■ Exercise goal: Quote the listing below in its entirety.

┄┄┄┄┄┄

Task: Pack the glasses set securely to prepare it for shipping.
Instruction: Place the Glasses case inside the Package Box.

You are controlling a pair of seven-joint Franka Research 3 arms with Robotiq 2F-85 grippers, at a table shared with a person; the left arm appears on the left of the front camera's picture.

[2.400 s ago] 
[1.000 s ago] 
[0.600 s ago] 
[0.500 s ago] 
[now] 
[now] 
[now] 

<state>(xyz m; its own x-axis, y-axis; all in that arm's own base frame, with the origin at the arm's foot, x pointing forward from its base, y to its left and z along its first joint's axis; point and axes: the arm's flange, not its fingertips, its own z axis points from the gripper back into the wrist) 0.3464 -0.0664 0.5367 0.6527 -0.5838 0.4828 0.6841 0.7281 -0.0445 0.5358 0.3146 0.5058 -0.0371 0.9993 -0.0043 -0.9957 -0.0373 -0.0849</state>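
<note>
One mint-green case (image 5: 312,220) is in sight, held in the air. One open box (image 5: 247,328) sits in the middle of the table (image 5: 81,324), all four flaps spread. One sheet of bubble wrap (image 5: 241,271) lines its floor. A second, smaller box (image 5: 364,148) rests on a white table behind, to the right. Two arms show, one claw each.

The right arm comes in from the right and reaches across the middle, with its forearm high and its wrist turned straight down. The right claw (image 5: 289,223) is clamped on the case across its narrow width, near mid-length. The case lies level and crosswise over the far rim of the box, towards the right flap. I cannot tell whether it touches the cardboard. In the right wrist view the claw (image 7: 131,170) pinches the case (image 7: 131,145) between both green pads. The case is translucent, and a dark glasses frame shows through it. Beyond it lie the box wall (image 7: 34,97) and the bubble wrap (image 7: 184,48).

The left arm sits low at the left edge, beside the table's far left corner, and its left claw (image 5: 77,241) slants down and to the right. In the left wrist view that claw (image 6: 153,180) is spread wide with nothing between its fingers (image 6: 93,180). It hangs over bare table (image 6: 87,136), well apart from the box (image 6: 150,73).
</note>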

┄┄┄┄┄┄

■ Written response:
Task: Pack the glasses set securely to prepare it for shipping.
Instruction: Place the Glasses case inside the Package Box.

You are controlling a pair of seven-joint Franka Research 3 arms with Robotiq 2F-85 grippers, at a table shared with a person; the left arm appears on the left of the front camera's picture.

[2.400 s ago] 
[1.000 s ago] 
[0.600 s ago] 
[0.500 s ago] 
[now] 
[now] 
[now] 

<state>(xyz m; its own x-axis, y-axis; all in that arm's own base frame, with the origin at the arm's foot, x pointing forward from its base, y to its left and z along its first joint's axis; point and axes: the arm's flange, not its fingertips, its own z axis points from the gripper back into the wrist) 0.3464 -0.0664 0.5367 0.6527 -0.5838 0.4828 0.6841 0.7281 -0.0445 0.5358 0.3146 0.5058 -0.0371 0.9993 -0.0043 -0.9957 -0.0373 -0.0849</state>
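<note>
One mint-green case (image 5: 312,220) is in sight, held in the air. One open box (image 5: 247,328) sits in the middle of the table (image 5: 81,324), all four flaps spread. One sheet of bubble wrap (image 5: 241,271) lines its floor. A second, smaller box (image 5: 364,148) rests on a white table behind, to the right. Two arms show, one claw each.

The right arm comes in from the right and reaches across the middle, with its forearm high and its wrist turned straight down. The right claw (image 5: 289,223) is clamped on the case across its narrow width, near mid-length. The case lies level and crosswise over the far rim of the box, towards the right flap. I cannot tell whether it touches the cardboard. In the right wrist view the claw (image 7: 131,170) pinches the case (image 7: 131,145) between both green pads. The case is translucent, and a dark glasses frame shows through it. Beyond it lie the box wall (image 7: 34,97) and the bubble wrap (image 7: 184,48).

The left arm sits low at the left edge, beside the table's far left corner, and its left claw (image 5: 77,241) slants down and to the right. In the left wrist view that claw (image 6: 153,180) is spread wide with nothing between its fingers (image 6: 93,180). It hangs over bare table (image 6: 87,136), well apart from the box (image 6: 150,73).
</note>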

The exercise is done, with nothing more to add.